Alte Frau zählt Kleingeld
Anja Schlicht
Anja Schlicht

Redaktionsleitung

Grundrente steht endlich vor Abstimmung im Bundestag

Sehr lange hat es gedauert. Nachdem die Absicherung von Geringverdienern im Rentenalter bereits zum dritten Mal auf der Agenda der Regierung stand, soll die Grundrente nun im Bundestag verabschiedet werden. So kann die sogenannte Respektrente wie geplant im Januar 2021 in Kraft treten. Mit der Auszahlung ist jedoch frühestens ab Mitte des kommenden Jahres zu rechnen.

  • Über die Grundrente wird voraussichtlich am Donnerstag abschließend im Bundestag debattiert.
  • Die Sitzung ist die letzte vor der Sommerpause und die letzte Gelegenheit, damit der Starttermin im Januar 2021 gehalten werden kann.
  • Die Auszahlung der Grundrente wird jedoch nicht mit dem Jahreswechsel beginnen.

Die ehemaligen Arbeitsministerinnen Ursula von der Leyen (CDU) und Andrea Nahles (SPD) arbeiteten sich während ihrer Amtszeit vergeblich an einer Grundrente ab. Sie soll verhindern, dass Personen, die ein Leben lang gearbeitet haben, im Alter dennoch nur mit einer sehr geringen Rente oder gar der Grundsicherung leben müssen.



Auch der aktuelle Arbeitsminister Hubertus Heil (SPD) nahm sich dieses Themas an. Am 3. Februar 2019 stellte er seine Idee für die Grundrente vor. Es folgten Monate voller Streit zwischen der SPD und der Union. Vor allem die Bedürftigkeitsprüfung stand dabei im Mittelpunkt, also ab welchen Einkommen Anspruch auf Grundrente bestehen soll und was dazu zählt.

Große Koalition will Grundrente hinter sich lassen

Lange waren beide Seiten wenig kompromissbereit und es herrschte Stillstand. Anfang November 2019 gab es dann doch einen Durchbruch, im Februar folgte der Beschluss des Gesetzentwurfs im Bundeskabinett. Allerdings passierte seitdem erneut wenig. Heil bekräftigte stets, dass die Grundrente im Januar 2021 kommen soll. Doch mit jeder Bundestagssitzung, bei der die Mindestrente nicht auf der Agenda stand, wurde das Zeitfenster für die Umsetzung bis Anfang nächsten Jahres kleiner.

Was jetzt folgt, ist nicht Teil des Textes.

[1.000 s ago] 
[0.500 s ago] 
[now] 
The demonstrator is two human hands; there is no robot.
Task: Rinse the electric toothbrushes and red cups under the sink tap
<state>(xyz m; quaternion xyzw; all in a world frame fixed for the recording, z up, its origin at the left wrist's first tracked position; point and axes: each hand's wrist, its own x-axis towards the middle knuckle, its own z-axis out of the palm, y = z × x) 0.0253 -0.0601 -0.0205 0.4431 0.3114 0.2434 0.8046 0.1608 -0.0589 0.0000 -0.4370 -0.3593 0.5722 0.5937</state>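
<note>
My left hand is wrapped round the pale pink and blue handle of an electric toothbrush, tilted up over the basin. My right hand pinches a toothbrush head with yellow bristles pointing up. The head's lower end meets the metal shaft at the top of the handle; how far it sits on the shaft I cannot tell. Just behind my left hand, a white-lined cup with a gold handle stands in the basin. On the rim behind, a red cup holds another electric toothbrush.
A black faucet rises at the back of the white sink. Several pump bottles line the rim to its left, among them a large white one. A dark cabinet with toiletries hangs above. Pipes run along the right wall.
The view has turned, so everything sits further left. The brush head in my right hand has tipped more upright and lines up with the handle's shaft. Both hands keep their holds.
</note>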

Die CDU war bis zuletzt gegen eine Abstimmung, da die Finanzierung der Grundrente auf wackligen Beinen steht. Finanzminister Olaf Scholz (SPD) will dazu Einnahmen aus der Finanztransaktionssteuer nehmen. Diese muss allerdings erst beschlossen werden.

Nun soll die CDU der Nachrichtenagentur Reuters zufolge ihren Widerstand aufgegeben haben. Der Bundestag kann sich somit diese Woche, voraussichtlich am Donnerstag, mit der Grundrente abschließend beschäftigen. Der Arbeitsminister hält so zwar seinen Termin. Doch mit einer Auszahlung brauchen Empfänger in den ersten sechs Monaten nicht rechnen.

Auszahlung der Grundrente erst ab Juli 2021

Die Deutsche Rentenversicherung hat von Beginn an gewarnt, dass der Zeitplan für die Einführung der Grundrente auch ohne Verzögerungen sportlich ist. Wie die Rheinische Post berichtet, soll das Gesetz daher um einen Passus ergänzt werden. Demnach werden die ersten Auszahlungen ab Juli 2021 fließen und dies lediglich an Neurentner. Wer bereits im Ruhestand ist und Anspruch auf die Grundrente hat, muss sich im schlimmsten Fall bis Ende 2022 gedulden. Es wird dabei nur ein schwacher Trost sein, dass die Rentenzahlung rückwirkend zum 1. Januar 2021 erfolgt.